屈辱の居留地貿易

大阪でいち早く直貿易を開始

岩井勝次郎は、大阪から神戸の外国人居留地の商館に通い、その商習慣の不合理さに憤りを感じていた。例えば、商館へ行くと、顧客の立場である買い手にもかかわらず、「商人出入口」と書かれた裏門から入らなければならず、一方の外国人商社は同業者で相談し、一方的な価格を設定し、言い値で引き取らなければならなかった。外国商人に治外法権を与えられる中、理不尽な理由で違約されても日本商人は泣き寝入りする他はなかった。こうした居留地貿易のあり様に日本の地位の低さを痛感した勝次郎は、後にこの屈辱をバネに、国益志向を備えた大商人へと成長していく。


岩井勝次郎は、明治29(1896)年に岩井文助商店から独立して岩井商店を設立。これを機に、居留地貿易を脱して、ロンドンのウィリアム・ダフ商会を代理店として直接取引を始めた。勝次郎は大阪でいち早く直貿易をはじめた一人といわれている。岩井商店が直輸入を開始すると外国人商館は慌て、「直輸入をやめて欲しい。やめなければ今後は取引を停止する」、「直輸入をやめれば岩井が直輸入した場合と同一価格で注文を受ける」などと圧力をかけてきたが、勝次郎は一蹴した。

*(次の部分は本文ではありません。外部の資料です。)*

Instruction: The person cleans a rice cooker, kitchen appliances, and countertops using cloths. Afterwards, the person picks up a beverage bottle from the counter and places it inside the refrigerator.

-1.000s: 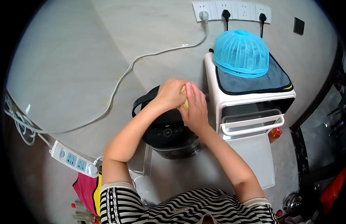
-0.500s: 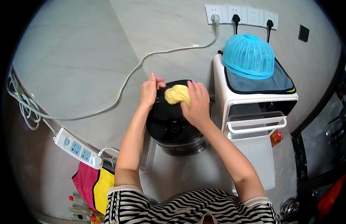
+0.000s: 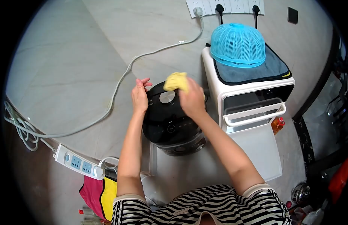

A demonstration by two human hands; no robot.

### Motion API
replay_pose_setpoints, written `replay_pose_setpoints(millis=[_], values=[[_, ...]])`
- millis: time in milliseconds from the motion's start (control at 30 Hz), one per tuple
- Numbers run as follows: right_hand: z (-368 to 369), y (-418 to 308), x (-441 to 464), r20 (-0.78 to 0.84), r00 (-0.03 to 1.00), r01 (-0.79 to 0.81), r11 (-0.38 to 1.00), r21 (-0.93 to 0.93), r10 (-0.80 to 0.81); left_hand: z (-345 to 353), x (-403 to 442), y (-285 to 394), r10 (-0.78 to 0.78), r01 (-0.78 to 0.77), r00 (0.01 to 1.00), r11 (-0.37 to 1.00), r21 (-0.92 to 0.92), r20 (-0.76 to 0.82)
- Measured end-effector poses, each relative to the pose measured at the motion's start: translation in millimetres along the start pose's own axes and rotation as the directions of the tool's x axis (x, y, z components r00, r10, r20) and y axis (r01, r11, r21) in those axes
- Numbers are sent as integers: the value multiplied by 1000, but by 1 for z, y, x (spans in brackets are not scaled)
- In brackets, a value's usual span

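A black rice cooker [image 3: 168, 125] stands in front of me, with a round silver disc [image 3: 167, 97] showing on top of its lid. My right hand [image 3: 191, 98] grips a crumpled yellow cloth [image 3: 175, 82] over the far part of the lid; hand and cloth are slightly blurred. At the cooker's left rim is my left hand [image 3: 140, 95], its fingers apart and nothing in them. Its palm side faces the cooker, seemingly resting against the edge.
Right of the cooker is a white appliance [image 3: 252, 90] with its door down, a grey mat [image 3: 271, 71] and a blue mesh cover [image 3: 238, 47] on top. A power strip [image 3: 79, 162] hangs lower left, its grey cable [image 3: 113, 95] running along the wall. An orange bottle [image 3: 278, 125] stands far right.
The yellow cloth in my right hand has moved toward the lid's far edge, uncovering the silver disc. My left hand stays by the left rim. The camera view has shifted a little.
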State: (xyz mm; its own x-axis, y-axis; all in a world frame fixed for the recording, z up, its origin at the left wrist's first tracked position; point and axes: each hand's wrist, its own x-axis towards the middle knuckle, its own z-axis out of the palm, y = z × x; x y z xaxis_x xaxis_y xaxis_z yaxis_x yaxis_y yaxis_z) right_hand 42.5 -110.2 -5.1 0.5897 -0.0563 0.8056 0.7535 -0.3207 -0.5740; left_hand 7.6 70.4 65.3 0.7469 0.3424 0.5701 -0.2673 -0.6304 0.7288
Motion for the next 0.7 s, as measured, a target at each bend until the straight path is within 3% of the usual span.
replay_pose_setpoints(millis=[33,67,100,167,233,300,400,500,533,567,633,700], values=[[-9,16,-9,32,994,-102,993,56,100,0,1,-1,7,-7,1000,1000,10,4],[-14,33,-21,122,935,-354,896,267,333,0,3,-2,17,-17,1000,1000,17,9],[-16,48,-35,255,817,-575,695,432,518,2,4,-2,27,-27,1000,999,22,15],[-13,67,-60,224,743,-660,636,398,631,5,8,-4,14,-14,1000,1000,17,14],[-9,79,-69,293,640,-745,480,463,710,9,10,-3,7,-7,1000,1000,17,13],[9,114,-91,257,654,-703,446,554,712,7,9,-2,5,-6,1000,999,32,12],[27,123,-97,236,569,-819,516,250,788,4,8,-3,-27,27,1000,999,24,-2],[-6,75,-69,258,385,-903,303,305,886,5,10,-6,-15,15,1000,999,51,5],[-9,68,-64,280,412,-887,311,342,867,6,10,-5,-38,38,999,998,40,1],[-6,65,-61,224,497,-851,419,318,839,7,12,-3,-41,40,999,999,36,2],[-11,52,-44,297,531,-847,489,210,794,7,10,1,-61,61,998,998,32,7],[-19,14,-19,156,758,-651,749,120,633,7,10,0,-50,50,999,999,18,-8]])
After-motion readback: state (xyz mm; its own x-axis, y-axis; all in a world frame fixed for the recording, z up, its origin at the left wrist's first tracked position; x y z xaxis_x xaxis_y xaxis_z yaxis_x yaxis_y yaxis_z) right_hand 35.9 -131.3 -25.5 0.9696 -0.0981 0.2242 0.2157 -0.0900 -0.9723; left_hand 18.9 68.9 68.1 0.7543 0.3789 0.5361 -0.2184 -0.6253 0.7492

当時、日本人には輸入信用貸が認められず、前もって現金を払わなければ貨物を引き取れなかった。岩井勝次郎は、横浜正金銀行の高橋是清副頭取と会見し、トラスト・レシートによる輸入貨物引き渡しを日本人にも適用するよう求めた。そして個人商店としてトラスト・レシート方式による直輸入を行ったのは、岩井商店が最初となった。